Acaba de pasar el día del maestro (de la maestra no menos, acatemos las exigencias de los tiempos; y quizá más), que de una manera rara, a la par incómoda y maravillosa, coincide con la fecha que mi acta de nacimiento da (cierto no es) de mi llegada al mundo. Acta de nacimiento es destino, supondré. A los 20 años, o más o menos, dije (para mí nomás, me dije): Si algo no voy a hacer en esta vida (ah, la juventud) es ser maestro, y al año ya estaba dando clases.

Una anécdota simpática, o así la veo: creo que para entonces no había salido de Jalisco (había, sí, ido a Melaque, creyendo que era Colima, y no: es, y ¿para qué aclararlo?, Jalisco), y uno de mis alumnos (prepa 4, UdeG, algo conflictiva por cierto) me pregunta: Maestro, ¿de dónde es usted? ¿Cómo de dónde? Sí, ¿de qué país? Faltó que me dijera ¿de qué planeta? Pero volvamos al camino del amor. Desde entonces soy maestro, mayormente de poesía, mas desde la poesía abarco también otras áreas. Repetiré: bien o mal, pero lo hago, y quienes han trabajado conmigo (creo) no creen que tan mal.
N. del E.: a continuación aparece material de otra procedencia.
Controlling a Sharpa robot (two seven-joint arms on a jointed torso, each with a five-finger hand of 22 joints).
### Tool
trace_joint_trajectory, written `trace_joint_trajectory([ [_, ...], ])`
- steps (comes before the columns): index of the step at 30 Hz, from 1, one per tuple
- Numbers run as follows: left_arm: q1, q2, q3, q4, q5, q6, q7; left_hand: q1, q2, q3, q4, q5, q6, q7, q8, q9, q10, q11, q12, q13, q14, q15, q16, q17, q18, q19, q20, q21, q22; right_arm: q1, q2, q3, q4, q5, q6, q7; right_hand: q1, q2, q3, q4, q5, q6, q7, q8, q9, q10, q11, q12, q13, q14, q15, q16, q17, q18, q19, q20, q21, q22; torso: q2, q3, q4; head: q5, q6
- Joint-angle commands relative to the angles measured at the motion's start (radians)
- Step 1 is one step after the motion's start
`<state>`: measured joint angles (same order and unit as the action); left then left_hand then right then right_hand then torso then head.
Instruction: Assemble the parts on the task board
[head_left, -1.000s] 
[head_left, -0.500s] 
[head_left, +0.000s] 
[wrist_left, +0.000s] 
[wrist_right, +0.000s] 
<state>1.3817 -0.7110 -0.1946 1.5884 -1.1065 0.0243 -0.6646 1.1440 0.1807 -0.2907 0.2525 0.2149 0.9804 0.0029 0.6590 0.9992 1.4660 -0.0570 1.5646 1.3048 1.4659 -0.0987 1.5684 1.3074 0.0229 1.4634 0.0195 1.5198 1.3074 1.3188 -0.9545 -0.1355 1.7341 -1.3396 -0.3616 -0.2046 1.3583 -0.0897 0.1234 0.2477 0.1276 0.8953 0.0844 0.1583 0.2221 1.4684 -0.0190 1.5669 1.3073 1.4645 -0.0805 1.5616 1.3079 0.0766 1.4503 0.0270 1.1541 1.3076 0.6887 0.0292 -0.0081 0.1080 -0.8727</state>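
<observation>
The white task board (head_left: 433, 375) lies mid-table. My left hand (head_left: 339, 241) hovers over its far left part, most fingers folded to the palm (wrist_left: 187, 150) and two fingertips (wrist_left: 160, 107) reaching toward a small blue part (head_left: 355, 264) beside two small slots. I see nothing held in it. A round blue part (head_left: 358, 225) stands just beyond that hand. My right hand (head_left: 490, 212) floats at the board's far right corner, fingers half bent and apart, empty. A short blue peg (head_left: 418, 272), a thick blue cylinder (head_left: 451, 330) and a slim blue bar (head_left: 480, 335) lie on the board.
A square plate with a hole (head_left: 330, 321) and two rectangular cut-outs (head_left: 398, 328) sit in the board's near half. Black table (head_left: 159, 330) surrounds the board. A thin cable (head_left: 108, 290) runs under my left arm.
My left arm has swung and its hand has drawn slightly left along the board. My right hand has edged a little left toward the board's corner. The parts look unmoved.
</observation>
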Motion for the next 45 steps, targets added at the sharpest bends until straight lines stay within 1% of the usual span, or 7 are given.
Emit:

Finalmente solucioné un problema, o tal vez, que por años, muchos, he tenido, con esta frase: La poesía es mi amor, enseñar es mi pasión. Sabrá Dios, uno no sabe nunca nada. Pero de allí me agarro, y en un buen tiempo no me soltaré. He enseñado a adolescentes y a personas muy mayores, hasta de 90 años, según recuerdo. A personas cultivadas y a personas casi sin escolaridad, a presos y a libres y libertarios (a veces por libertarios precisamente presos), a señoras de postín y a vagos irredentos (tanto no, no tanto, no).

Todo maestro sabe, y si no nada sabe, que enseñando aprende.

Alguna vez un invitado a mi taller (no tallerista, invitado, bien que muy inteligente, por eso lo invité) dijo que el taller muy bien, “pero las señoras…”. Tuve que responderle: –No sabes cómo se aprende de los que no saben.

Sabio no es aquel que enseña, sabio es aquel que aprende y dicho mejor: que sabe aprender. Ése (ésa) sí que es un(a) maestro(a).

La columna aquí arribita termina, pero concluyamos con otra cosa: la felicidad del maestro, que incluye el enseñar, consiste en aprender (a enseñar, a aprender).